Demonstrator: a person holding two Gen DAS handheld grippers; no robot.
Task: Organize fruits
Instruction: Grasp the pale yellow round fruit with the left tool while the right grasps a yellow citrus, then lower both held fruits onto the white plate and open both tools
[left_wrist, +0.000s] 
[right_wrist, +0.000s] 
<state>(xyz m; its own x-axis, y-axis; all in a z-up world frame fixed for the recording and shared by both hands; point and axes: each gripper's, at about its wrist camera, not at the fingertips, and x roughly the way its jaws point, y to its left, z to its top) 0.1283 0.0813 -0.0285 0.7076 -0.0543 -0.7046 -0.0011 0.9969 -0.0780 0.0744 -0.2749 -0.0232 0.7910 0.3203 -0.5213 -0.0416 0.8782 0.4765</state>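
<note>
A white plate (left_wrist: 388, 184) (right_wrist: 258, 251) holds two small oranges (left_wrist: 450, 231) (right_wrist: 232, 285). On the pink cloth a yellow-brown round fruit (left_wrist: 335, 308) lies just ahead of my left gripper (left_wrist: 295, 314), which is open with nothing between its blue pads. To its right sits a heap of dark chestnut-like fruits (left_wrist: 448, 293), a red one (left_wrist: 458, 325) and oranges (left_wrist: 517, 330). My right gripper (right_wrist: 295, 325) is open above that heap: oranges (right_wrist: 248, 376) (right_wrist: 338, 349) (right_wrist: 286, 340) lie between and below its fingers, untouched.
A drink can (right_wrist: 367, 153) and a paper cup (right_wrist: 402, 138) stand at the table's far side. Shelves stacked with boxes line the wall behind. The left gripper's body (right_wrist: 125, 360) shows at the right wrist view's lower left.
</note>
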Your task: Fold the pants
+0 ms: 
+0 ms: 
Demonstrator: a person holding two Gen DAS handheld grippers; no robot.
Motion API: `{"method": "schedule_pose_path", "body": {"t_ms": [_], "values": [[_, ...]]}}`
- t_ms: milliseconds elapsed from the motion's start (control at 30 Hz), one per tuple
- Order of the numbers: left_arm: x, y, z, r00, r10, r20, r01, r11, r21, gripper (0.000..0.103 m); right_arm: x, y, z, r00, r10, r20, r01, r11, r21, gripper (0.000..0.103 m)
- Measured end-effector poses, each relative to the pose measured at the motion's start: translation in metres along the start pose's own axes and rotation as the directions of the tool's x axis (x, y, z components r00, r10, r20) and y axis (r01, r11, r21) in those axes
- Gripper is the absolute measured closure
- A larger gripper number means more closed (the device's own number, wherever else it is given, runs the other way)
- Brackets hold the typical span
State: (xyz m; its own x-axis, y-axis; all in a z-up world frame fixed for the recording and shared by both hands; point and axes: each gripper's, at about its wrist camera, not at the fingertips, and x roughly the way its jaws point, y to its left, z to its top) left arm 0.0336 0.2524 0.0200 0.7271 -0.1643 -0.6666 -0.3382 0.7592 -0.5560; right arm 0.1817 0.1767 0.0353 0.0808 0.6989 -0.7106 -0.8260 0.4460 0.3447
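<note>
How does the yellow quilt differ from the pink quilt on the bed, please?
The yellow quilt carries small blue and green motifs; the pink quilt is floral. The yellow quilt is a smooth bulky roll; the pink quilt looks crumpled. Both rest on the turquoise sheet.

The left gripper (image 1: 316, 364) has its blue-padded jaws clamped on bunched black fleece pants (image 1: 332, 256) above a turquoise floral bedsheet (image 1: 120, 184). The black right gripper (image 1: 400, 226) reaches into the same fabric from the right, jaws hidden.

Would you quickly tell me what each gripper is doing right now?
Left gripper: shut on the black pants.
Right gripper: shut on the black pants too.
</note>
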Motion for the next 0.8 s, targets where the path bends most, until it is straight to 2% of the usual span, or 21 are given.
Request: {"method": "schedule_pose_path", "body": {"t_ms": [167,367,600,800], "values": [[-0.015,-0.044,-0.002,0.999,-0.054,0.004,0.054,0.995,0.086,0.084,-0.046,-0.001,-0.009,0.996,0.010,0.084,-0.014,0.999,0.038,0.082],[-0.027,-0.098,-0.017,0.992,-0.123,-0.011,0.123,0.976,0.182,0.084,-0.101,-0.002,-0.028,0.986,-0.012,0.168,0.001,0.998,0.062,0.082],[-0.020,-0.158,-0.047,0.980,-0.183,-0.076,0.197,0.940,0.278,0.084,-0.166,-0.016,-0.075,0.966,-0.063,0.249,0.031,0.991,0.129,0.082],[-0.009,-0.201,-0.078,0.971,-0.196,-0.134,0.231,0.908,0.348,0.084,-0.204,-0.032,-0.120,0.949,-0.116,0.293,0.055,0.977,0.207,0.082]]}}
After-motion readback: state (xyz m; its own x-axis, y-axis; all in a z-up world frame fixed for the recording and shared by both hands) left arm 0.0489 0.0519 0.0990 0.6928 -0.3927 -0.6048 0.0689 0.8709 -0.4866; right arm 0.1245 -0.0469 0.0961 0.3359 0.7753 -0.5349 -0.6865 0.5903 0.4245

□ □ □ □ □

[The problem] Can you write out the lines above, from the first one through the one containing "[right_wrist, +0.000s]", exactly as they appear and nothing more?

[Completed task]
Demonstrator: a person holding two Gen DAS handheld grippers; no robot.
Task: Organize fruits
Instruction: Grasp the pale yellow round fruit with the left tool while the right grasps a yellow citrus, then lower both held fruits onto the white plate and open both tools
[left_wrist, +0.000s] 
[right_wrist, +0.000s] 

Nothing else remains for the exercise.